Reputation: 2219
I have a tough problem I just can't solve. I have a millions of rows where I need to flag overlapping dates between the current and previous row. The rows are grouped by 'KEY' and within this grouping I need to flag rows that have 'Date1' which overlaps with the 'Date2' of the previous row.
An overlapping row is where Date1 of the second row is less than Date2 of the previous row, AND Date1 of the second row is greater than or equal to Date1 of previous row.
Simply put: if date1 of the second row falls between date1 and date2 of the previous row, flag both rows as an overlapping row. FYI, on any given row Date1 will never be greater than Date2.
prev row date1 <= second row date1 < prev row date2
The hard part that I can't figure out is that this step needs to be performed sequentially. That is if the second row in this grouping is flagged, then the next row (row 3) in this group will be compared to the first row (in this situation, the first row will also be flagged as overlapping along with row 2).
Here is a dataset:
df = pd.DataFrame({'KEY': ['100000003', '100000009', '100000009', '100000009', '100000009','100000034','100000034', '100000034'],
'Date1': [20120506, 20120506, 20120507,20120608,20120620,20120206,20120304,20120405],
'Date2': [20120528, 20120610, 20120615,20120629,20120621,20120305,20120506,20120506]})

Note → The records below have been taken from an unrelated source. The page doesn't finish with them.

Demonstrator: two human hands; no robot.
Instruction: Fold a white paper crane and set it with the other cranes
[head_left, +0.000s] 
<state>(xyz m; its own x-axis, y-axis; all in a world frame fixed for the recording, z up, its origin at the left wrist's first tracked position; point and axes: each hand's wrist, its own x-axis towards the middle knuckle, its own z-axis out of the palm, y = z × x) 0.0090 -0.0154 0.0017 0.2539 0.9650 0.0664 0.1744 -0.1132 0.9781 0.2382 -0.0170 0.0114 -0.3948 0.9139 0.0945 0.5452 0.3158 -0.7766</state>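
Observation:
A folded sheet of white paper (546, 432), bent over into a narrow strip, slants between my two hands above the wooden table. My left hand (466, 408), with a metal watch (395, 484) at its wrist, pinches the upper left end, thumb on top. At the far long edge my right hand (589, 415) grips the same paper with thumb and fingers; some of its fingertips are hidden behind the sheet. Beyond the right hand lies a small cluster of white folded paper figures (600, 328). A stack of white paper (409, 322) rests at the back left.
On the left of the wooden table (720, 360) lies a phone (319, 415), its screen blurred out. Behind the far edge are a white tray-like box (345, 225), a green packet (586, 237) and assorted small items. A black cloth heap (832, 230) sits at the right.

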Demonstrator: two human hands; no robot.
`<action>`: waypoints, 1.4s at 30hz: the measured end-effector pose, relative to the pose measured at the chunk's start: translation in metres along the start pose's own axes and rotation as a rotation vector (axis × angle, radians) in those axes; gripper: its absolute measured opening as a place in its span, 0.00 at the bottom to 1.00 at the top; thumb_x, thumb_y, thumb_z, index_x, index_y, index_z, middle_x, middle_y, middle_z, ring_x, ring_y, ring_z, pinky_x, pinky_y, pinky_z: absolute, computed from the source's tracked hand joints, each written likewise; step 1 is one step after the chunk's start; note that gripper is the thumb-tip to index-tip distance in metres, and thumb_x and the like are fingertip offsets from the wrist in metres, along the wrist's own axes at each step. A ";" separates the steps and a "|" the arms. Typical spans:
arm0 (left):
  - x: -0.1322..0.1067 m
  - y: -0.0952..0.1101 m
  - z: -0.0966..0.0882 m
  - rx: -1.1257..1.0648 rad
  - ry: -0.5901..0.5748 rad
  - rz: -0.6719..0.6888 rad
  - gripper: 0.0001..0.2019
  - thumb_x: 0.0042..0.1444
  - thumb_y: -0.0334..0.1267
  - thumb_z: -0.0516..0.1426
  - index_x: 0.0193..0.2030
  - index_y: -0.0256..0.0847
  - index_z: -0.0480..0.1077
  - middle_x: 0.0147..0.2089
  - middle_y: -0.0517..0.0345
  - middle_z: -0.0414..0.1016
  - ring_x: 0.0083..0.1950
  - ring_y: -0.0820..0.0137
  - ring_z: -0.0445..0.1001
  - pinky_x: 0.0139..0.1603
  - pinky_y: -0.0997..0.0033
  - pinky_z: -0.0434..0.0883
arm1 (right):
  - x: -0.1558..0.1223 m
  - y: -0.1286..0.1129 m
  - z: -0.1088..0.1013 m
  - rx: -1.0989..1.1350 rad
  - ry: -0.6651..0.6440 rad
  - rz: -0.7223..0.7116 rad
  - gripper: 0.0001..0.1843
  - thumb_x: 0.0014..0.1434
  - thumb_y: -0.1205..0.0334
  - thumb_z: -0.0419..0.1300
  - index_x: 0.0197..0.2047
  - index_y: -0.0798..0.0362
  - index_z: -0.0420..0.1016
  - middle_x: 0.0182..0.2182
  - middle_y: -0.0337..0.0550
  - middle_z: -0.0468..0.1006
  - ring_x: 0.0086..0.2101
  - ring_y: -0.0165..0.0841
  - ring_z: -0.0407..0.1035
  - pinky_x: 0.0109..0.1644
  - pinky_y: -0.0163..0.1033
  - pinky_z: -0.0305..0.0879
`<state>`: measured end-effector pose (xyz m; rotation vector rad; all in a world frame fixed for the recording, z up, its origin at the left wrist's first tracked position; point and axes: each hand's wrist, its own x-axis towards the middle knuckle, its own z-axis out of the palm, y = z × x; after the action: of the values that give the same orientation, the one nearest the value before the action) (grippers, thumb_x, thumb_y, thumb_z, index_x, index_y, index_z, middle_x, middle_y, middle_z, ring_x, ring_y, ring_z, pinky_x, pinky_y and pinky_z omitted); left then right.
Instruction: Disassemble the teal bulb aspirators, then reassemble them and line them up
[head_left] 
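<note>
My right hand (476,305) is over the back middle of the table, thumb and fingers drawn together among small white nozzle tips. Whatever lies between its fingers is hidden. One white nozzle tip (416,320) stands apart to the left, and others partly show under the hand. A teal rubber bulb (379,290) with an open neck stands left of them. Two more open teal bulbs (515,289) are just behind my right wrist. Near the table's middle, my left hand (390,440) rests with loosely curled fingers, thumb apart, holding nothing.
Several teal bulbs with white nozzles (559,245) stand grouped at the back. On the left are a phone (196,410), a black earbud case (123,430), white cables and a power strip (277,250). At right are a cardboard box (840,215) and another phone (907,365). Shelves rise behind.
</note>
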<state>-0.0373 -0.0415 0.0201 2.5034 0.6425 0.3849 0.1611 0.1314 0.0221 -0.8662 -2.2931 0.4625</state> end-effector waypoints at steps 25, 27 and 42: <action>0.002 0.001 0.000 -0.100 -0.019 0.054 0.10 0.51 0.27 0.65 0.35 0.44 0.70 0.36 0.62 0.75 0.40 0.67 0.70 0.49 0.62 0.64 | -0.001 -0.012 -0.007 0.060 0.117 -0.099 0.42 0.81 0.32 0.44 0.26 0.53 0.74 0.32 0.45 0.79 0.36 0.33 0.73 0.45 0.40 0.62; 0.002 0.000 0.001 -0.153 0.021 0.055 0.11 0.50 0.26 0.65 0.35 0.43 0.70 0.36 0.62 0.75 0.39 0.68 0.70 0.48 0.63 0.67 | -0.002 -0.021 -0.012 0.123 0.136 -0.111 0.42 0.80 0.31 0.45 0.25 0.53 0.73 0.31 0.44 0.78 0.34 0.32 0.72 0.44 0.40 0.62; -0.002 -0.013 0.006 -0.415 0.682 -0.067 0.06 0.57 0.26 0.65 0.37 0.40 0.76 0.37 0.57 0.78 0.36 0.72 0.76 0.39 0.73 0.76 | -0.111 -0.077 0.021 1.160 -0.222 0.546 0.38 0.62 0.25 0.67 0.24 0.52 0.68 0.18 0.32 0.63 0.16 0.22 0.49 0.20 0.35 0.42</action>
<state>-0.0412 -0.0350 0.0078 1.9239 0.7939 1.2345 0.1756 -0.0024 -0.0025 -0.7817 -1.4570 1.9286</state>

df['Date1'] = pd.to_datetime(df["Date1"], format='%Y%m%d')
df['Date2'] = pd.to_datetime(df["Date2"], format='%Y%m%d')
df.sort_values(by=['KEY','Date1','Date2'], inplace=True)
df[['KEY','Date1','Date2']]
KEY Date1 Date2
0 100000003 2012-05-06 2012-05-28
1 100000009 2012-05-06 2012-06-10
2 100000009 2012-05-07 2012-06-15
3 100000009 2012-06-08 2012-06-29
4 100000009 2012-06-20 2012-06-21
5 100000034 2012-02-06 2012-03-05
6 100000034 2012-03-04 2012-05-06
7 100000034 2012-04-05 2012-05-06
Since there are millions of rows and the size of each group varies, I wrote a for loop that will only iterate the max amount of groupby KEYs..
for item in range(df.groupby('KEY')['KEY'].count().max()):
df['PrevDate1'] = df.groupby('KEY')['Date1'].shift(1)
df['PrevDate2'] = df.groupby('KEY')['Date2'].shift(1)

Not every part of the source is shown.